Moreover we can write code that will check if such file exist and then read and write here, otherwise use standard IO.

Usually we don't have permissions to read files :P

Thanks ! I will have that in mind from now on ! :)

Will the scoring be dynamic or standart?

No dynamic scoring, I promise.

And will it be 500-1000-1500-2000-2500, as usual?

I don't know, temporary.

If problems will not be sorted by difficulty, I don't think that scoring will be 500-1000-1500-2000-2500 as usual.

I strongly recommend you to read ALL the problems.You see :D i don't think the score will be the same as usual :D

As a matter of fact we have contest in both divisions and as each contester can see the others' problem so it is hard to separate problems . :D

It's not the first time lots of solutions are in queue =(

I need a clarification, the integer 'q' in div2-C is always an positive integer ?

I think it can be negative.

thank u! :)

But... in proper solution it doesn't matter

In Div2C does q need to be positive, because if no then in the second test case:10 20 10 30 the example can be 4 or I am missing something?

q can be negative

yes, q can be -

On problems page (dashboard) there is

[ASK QUESTION]button !!! ( So you should not ask questions in blogs during contest) =)I didn't know this man.

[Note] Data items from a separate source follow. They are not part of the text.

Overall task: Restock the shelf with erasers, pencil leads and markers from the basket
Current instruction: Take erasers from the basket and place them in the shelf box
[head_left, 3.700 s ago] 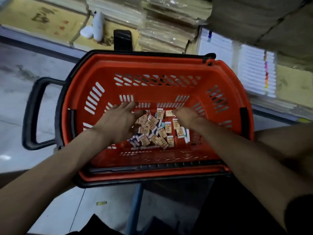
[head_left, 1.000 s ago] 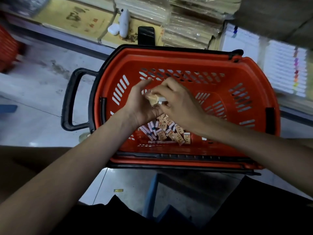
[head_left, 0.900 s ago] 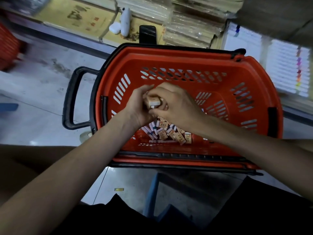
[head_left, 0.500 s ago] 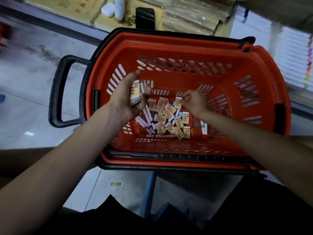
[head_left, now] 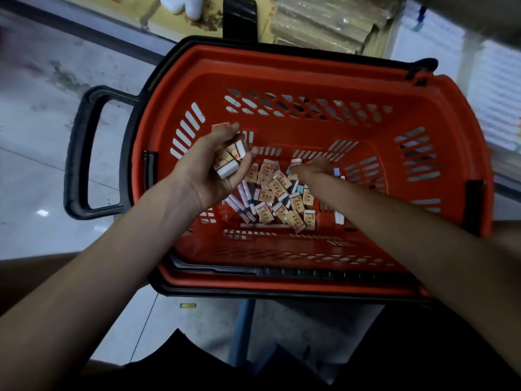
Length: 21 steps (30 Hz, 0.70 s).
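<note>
gathering looks barely begun: the left hand [head_left: 208,167] curls its fingers round a small stack of white erasers in tan paper sleeves [head_left: 229,162] above the red slotted plastic basket [head_left: 282,62], while the right hand [head_left: 310,169] reaches into the loose pile of erasers [head_left: 282,198] on its floor, whether pinching one i cannot tell. that pile and the slim white tubes [head_left: 243,200] beside it are all left to shelve.
</note>
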Available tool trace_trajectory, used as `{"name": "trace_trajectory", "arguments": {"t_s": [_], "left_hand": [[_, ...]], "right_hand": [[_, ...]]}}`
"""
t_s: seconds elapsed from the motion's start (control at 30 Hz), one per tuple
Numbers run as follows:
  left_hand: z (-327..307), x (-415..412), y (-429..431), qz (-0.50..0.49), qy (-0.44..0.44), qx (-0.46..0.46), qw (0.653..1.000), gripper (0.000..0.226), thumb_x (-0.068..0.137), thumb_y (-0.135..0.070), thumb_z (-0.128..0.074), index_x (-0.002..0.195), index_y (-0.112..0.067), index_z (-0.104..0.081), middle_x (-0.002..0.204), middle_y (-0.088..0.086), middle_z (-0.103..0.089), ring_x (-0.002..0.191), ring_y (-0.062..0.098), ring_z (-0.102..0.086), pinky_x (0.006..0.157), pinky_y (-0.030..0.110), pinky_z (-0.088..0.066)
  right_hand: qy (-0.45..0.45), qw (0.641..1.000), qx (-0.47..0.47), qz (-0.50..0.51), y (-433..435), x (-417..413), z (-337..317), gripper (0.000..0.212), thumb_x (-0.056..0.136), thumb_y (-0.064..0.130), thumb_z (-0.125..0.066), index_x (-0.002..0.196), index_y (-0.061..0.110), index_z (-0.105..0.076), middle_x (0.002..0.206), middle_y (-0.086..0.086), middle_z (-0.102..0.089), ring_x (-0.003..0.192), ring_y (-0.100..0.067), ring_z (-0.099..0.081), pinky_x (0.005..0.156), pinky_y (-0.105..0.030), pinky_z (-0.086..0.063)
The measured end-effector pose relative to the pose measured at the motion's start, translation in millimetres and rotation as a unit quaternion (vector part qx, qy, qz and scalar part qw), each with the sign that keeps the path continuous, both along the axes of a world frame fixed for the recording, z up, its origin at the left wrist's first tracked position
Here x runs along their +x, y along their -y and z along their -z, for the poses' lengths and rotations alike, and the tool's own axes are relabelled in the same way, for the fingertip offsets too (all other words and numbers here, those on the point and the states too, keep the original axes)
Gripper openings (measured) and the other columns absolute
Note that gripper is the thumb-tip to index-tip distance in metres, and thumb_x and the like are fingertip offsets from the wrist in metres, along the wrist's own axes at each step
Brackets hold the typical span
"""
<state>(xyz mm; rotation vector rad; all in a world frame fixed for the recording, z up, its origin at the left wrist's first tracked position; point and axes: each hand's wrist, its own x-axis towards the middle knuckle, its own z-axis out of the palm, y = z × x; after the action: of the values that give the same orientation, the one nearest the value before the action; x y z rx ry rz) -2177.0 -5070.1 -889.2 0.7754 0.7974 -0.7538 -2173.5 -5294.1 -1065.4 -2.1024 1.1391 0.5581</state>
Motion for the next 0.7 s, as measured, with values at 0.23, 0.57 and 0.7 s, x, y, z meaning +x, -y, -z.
{"name": "trace_trajectory", "arguments": {"t_s": [0.23,0.57,0.7], "left_hand": [[3.5,-3.9,2.1,0.028,-0.015,0.072,0.997,0.01,0.101,-0.015,-0.061,0.1,-0.012,-0.07,0.104,0.01,-0.07,0.087,0.021,-0.074,0.053,0.022,-0.059],[1.1,-2.7,-10.1,-0.03,-0.049,0.09,0.994,0.031,0.101,-0.028,-0.055,0.109,-0.006,-0.076,0.127,0.013,-0.067,0.113,0.029,-0.067,0.063,0.034,-0.062],[-4.6,-1.7,-11.9,-0.036,-0.022,0.1,0.994,0.03,0.099,-0.027,-0.058,0.091,-0.003,-0.074,0.123,0.014,-0.068,0.108,0.028,-0.066,0.08,0.042,-0.063]], "right_hand": [[-0.005,0.975,0.021,-0.221,-18.8,-23.2,-11.0,0.014,0.079,0.018,-0.085,0.086,0.011,-0.076,0.094,-0.004,-0.075,0.076,-0.01,-0.064,0.056,-0.018,-0.042],[0.042,0.931,-0.086,-0.353,-44.7,-23.8,-7.3,0.049,0.074,0.01,-0.085,0.117,0.014,-0.062,0.115,-0.008,-0.072,0.109,-0.027,-0.068,0.083,-0.03,-0.055],[0.031,0.948,-0.062,-0.309,-41.0,-20.5,-24.1,0.046,0.076,0.012,-0.085,0.114,0.012,-0.057,0.107,-0.005,-0.068,0.104,-0.025,-0.067,0.07,-0.027,-0.051]]}}
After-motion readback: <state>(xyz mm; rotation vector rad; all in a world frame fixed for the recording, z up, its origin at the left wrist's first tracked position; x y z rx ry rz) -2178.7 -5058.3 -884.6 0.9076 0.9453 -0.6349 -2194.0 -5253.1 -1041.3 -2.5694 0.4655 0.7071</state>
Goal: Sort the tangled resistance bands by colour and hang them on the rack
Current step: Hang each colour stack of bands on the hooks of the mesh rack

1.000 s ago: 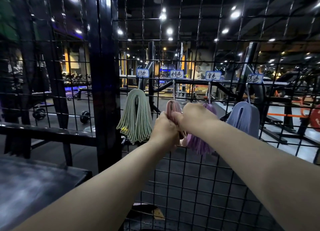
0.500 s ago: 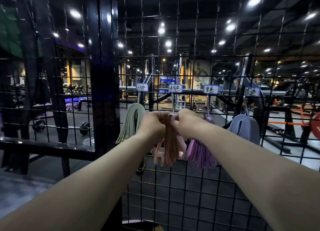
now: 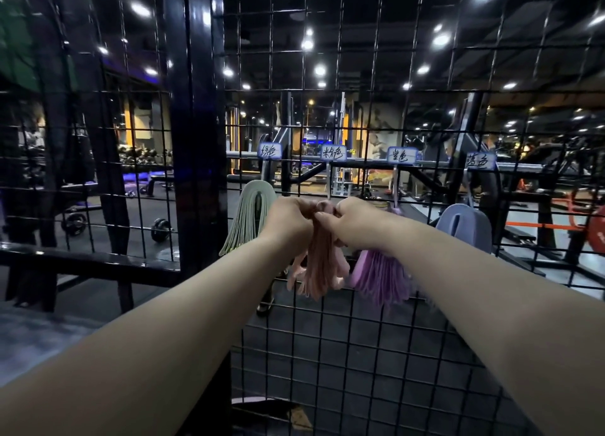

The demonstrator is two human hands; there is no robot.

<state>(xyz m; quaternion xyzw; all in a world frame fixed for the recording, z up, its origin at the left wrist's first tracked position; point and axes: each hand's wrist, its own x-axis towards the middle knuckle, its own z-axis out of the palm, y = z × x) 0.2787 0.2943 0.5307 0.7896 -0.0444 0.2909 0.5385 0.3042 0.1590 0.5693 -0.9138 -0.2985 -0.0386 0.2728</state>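
both hands meet at the top of the pink bands. the left hand pinches the loop from the left side and the right hand from the right, fingers curled on it. the bundle hangs straight down from the hands, its long axis vertical, between the green bands and the purple bands, in front of the wire rack. the thin stem under the pink label comes down just above both hands, equally near to each. its hook end is hidden behind the fingers, so i cannot tell if the loop already sits on it.
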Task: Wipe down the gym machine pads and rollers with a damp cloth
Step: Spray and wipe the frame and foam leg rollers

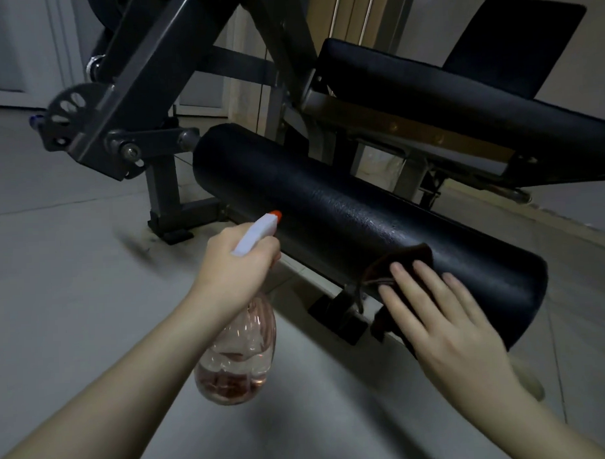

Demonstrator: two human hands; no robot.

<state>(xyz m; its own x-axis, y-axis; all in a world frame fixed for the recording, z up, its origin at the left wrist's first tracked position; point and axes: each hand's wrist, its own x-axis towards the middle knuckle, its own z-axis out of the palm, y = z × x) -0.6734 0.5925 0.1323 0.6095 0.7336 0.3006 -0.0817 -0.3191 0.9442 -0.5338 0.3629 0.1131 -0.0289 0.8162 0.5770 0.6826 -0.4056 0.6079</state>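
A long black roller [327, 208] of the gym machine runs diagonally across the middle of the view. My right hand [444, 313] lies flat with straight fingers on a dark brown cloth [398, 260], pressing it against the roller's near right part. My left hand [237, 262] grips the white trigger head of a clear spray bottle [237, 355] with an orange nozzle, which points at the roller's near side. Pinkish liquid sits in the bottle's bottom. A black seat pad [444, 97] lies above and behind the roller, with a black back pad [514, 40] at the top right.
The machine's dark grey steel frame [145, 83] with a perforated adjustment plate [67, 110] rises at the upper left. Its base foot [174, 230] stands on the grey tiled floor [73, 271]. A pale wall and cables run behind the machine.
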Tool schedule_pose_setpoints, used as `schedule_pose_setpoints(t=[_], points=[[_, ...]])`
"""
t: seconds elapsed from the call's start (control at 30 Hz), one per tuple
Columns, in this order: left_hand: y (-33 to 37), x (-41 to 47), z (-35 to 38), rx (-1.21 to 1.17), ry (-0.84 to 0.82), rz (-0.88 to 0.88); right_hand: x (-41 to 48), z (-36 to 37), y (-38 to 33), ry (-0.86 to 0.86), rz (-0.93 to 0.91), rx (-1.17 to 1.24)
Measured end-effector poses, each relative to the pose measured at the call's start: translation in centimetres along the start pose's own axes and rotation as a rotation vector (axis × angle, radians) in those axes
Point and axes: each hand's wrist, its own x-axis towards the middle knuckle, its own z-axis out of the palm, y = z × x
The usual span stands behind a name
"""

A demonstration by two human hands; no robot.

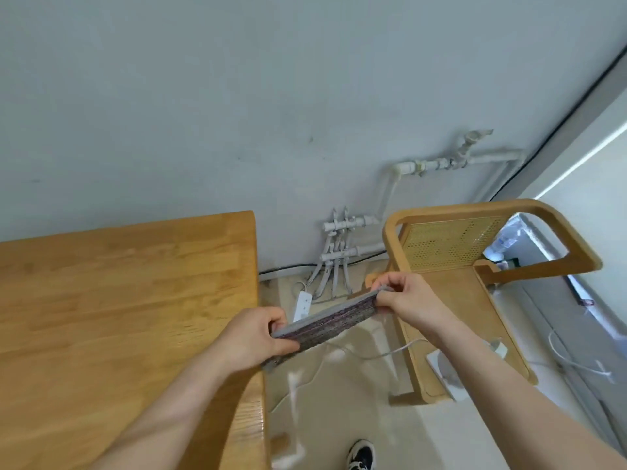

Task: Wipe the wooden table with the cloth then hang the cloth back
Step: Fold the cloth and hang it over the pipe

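A grey cloth [325, 322] with dark speckled stripes is stretched taut between both hands, in the air over the floor gap between table and chair. My left hand [252, 337] pinches its near lower end, just off the right edge of the wooden table [118, 300]. My right hand [403, 300] pinches the far upper end, close to the front of the wooden chair [475, 266]. The table top fills the left half of the view and is bare.
The chair has a cane back and a white charger and cable on its seat. White pipes [339, 252] run along the wall base, with a power strip [302, 305] and cables on the floor. My shoe [361, 456] shows at the bottom.
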Motion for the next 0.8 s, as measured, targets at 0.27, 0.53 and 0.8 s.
schedule_pose_setpoints(t=[0.27, 0.53, 0.8], points=[[8.6, 7.3, 1.4, -0.020, 0.057, 0.101, 3.1, -12.1, 0.8, 0.179, -0.054, 0.024], [15.9, 19.2, 0.3, -0.408, 0.258, 0.075, 11.9, -21.0, -0.9, 0.476, -0.155, -0.097], [22.0, 36.9, 0.1, -0.808, 0.282, 0.003, 27.4, -27.2, -3.1, 0.503, -0.015, 0.089]])
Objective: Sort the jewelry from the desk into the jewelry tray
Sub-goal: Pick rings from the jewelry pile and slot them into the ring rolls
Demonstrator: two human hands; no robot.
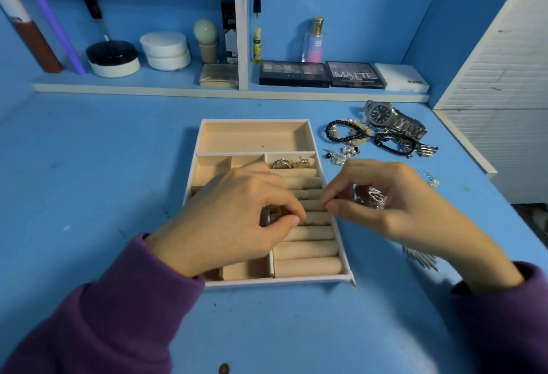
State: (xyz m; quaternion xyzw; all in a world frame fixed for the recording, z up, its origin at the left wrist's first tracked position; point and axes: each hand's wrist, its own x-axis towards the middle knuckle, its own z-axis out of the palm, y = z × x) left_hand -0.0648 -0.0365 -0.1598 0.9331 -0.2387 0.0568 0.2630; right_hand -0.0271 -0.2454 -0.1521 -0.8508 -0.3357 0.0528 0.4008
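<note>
A beige jewelry tray (pixel 255 136) lies on the blue desk, with a wide back compartment, small left cells and ring rolls on the right. Two silver rings (pixel 292 163) stand in the top ring slot. My left hand (pixel 234 219) rests over the tray's middle, fingers pinched on a dark ring (pixel 271 216) at the ring rolls. My right hand (pixel 394 204) hovers at the tray's right edge, thumb and forefinger pinched together, with a sparkly silver piece (pixel 376 197) held in its curled fingers. A silver watch (pixel 391 118), dark bead bracelets (pixel 347 132) and small earrings (pixel 341 155) lie on the desk to the right.
A silver fringe piece (pixel 421 259) lies under my right wrist, and a small pearl item (pixel 430 178) lies beyond the right hand. The back shelf holds cosmetic jars (pixel 166 50), bottles and makeup palettes (pixel 353 74). A white slatted panel (pixel 504 92) bounds the right side.
</note>
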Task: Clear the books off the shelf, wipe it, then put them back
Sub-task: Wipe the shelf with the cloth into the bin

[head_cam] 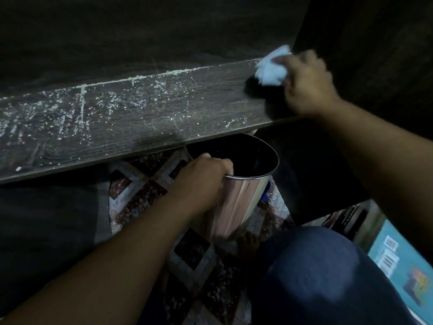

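Observation:
A dark wooden shelf board [131, 123] crosses the view, speckled with white dust and crumbs, thickest along its back edge. My right hand [307, 87] grips a crumpled pale tissue [273, 69] and presses it on the shelf's right end. My left hand [203, 177] holds the rim of a shiny metal bin [239, 198], tilted just under the shelf's front edge. Books [398, 261] lie on the floor at the lower right, one with a turquoise cover.
A patterned tiled floor [140, 195] shows below the shelf. My knee in blue jeans [311, 277] fills the lower right. A dark upright panel [365, 55] closes off the shelf's right end. The shelf's dark back wall [140, 38] rises behind.

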Tool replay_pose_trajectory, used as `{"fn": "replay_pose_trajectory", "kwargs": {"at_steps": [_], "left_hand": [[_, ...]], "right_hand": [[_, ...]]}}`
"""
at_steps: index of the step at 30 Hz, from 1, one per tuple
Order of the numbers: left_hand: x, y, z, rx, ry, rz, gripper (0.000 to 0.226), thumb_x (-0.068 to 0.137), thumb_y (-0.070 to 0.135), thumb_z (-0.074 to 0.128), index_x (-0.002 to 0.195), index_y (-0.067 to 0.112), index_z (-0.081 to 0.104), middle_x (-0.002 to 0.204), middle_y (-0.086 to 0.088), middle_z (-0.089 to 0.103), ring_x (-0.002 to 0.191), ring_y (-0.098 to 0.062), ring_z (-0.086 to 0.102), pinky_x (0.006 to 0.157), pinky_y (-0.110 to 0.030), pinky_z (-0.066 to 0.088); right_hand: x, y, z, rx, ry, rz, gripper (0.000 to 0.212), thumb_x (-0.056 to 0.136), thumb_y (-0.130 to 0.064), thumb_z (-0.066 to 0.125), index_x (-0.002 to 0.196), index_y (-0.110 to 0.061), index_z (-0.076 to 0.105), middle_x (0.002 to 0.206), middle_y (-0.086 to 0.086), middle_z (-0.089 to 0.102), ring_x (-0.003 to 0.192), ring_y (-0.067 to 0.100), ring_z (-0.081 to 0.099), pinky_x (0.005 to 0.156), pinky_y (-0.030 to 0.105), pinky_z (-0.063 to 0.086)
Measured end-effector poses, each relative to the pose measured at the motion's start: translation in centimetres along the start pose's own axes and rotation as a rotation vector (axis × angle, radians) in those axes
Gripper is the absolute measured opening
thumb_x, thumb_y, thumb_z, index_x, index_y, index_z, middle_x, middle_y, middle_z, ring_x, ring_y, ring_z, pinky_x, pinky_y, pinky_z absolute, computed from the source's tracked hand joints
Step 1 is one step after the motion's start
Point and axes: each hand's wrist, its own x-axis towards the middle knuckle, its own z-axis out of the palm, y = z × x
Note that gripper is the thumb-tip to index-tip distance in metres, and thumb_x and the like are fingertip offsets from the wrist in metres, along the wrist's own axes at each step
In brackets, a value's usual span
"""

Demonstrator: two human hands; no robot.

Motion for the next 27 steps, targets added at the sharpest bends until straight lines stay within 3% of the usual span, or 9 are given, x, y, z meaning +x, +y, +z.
{"fn": "replay_pose_trajectory", "kwargs": {"at_steps": [3,8,12,18,23,27], "left_hand": [[0.3,0.0,0.3,0.005,0.02,0.039,0.016,0.083,0.017,0.059,0.095,0.028,0.061,0.078,0.011,0.049,0.089,-0.014,0.049,0.077,-0.033,0.049],[0.7,-0.1,0.6,0.018,0.045,0.063,0.017,0.084,0.016,0.06,0.098,0.025,0.06,0.087,0.008,0.059,0.094,-0.017,0.05,0.077,-0.037,0.049],[1.1,-0.1,0.7,0.04,0.039,0.034,0.019,0.083,0.013,0.058,0.098,0.025,0.059,0.094,0.007,0.064,0.096,-0.017,0.05,0.078,-0.036,0.048],[1.2,0.4,0.8,0.074,0.031,0.032,0.021,0.084,0.014,0.058,0.1,0.027,0.058,0.099,0.007,0.065,0.099,-0.016,0.049,0.076,-0.03,0.044],[1.0,0.2,0.8,0.022,0.038,0.048,0.019,0.08,0.013,0.061,0.095,0.025,0.059,0.092,0.008,0.064,0.092,-0.016,0.048,0.077,-0.037,0.048],[0.9,-0.1,0.6,0.014,0.042,0.053,0.02,0.081,0.012,0.059,0.098,0.022,0.06,0.094,0.006,0.065,0.096,-0.018,0.049,0.078,-0.038,0.048]], "right_hand": [[2.5,2.4,0.3,-0.132,-0.061,0.206,0.055,0.095,-0.028,0.048,0.147,-0.031,0.03,0.148,0.018,0.024,0.129,0.042,0.031,0.107,0.053,0.029],[3.3,2.1,4.0,-0.168,-0.093,0.201,0.052,0.096,-0.042,0.038,0.147,-0.032,0.031,0.149,0.017,0.031,0.126,0.043,0.031,0.104,0.047,0.028],[2.1,-0.9,5.4,-0.175,-0.085,0.024,0.058,0.089,-0.044,0.035,0.146,-0.034,0.032,0.147,0.017,0.035,0.127,0.042,0.033,0.104,0.046,0.027],[-1.5,-3.4,6.4,0.06,-0.105,-0.192,0.065,0.079,-0.036,0.028,0.143,-0.032,0.04,0.141,0.009,0.047,0.123,0.036,0.043,0.101,0.045,0.031],[1.5,-1.1,2.5,0.209,0.153,0.059,0.054,0.09,-0.024,0.037,0.144,-0.026,0.041,0.145,0.009,0.044,0.123,0.036,0.041,0.105,0.039,0.03],[4.5,1.7,2.0,0.099,0.047,0.172,0.051,0.097,-0.022,0.041,0.147,-0.029,0.034,0.153,0.008,0.03,0.127,0.039,0.033,0.105,0.043,0.028]]}}
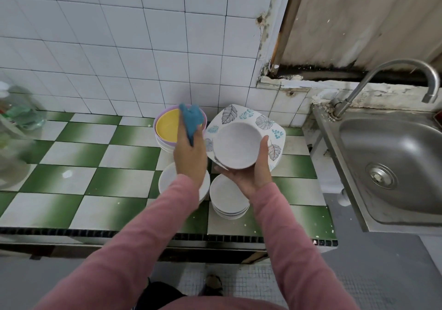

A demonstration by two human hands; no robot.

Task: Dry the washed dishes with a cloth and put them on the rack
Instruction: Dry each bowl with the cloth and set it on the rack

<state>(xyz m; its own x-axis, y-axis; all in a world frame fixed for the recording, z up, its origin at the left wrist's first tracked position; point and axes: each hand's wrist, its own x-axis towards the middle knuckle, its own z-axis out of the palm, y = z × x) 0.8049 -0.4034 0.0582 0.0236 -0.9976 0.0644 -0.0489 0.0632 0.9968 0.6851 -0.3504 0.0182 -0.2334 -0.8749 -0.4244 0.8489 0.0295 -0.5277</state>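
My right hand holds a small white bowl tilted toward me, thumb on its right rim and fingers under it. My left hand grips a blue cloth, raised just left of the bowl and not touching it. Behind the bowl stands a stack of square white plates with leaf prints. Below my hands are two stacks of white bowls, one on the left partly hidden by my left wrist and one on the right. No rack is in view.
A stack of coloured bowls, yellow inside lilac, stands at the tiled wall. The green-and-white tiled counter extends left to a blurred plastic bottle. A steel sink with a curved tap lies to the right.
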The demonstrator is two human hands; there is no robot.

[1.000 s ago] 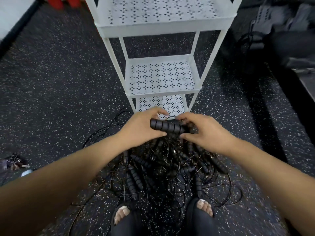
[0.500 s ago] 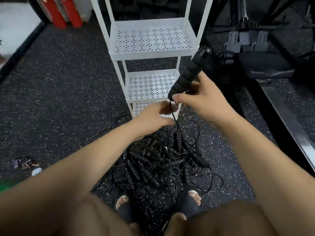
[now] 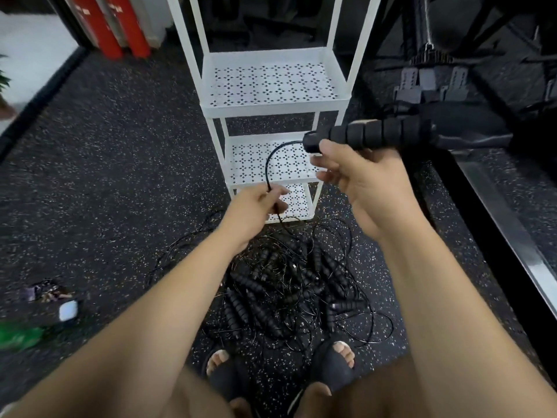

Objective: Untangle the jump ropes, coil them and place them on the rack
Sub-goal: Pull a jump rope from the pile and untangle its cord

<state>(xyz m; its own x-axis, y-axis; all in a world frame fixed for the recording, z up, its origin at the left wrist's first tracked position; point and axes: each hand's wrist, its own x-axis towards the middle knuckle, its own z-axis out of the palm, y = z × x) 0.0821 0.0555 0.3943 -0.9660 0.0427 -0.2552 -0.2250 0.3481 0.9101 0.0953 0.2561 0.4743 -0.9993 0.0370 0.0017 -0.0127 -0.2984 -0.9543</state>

Take it easy, relax.

I didn't know that. I am sorry if I disturbed someone.

hi can help me about problem c? i dont know what is say

given a sequence b, find longest sequence q in the form of

a,b,a,b,a..... where a and b are integers.

thank you for your response

can you help me about your algorithm?

Well the server is tottaly trolling me. I submit on problem D and it cost more than a minute to running on test 8. I though it will TLE. Then I decided to resubmit it, When I resubmit it my last submission got passed. Now I get -50 for my submission and penalty minute.

Sorry, but it was your choice. Lag is to be expected, you should've waited for the result.

How solve problem C ???

Maintain a list of indices for each different value. I missed just a couple of characters in my code, and I got WA :(

What's the trick in D? Why counting a number of sequences in which number (n-k) appears exacly (n-k) times and there isn't any other number q that appears exacly q times is wrong?

I guess number of i such that a[i] appears exactly a[i] times should be equal to n — k.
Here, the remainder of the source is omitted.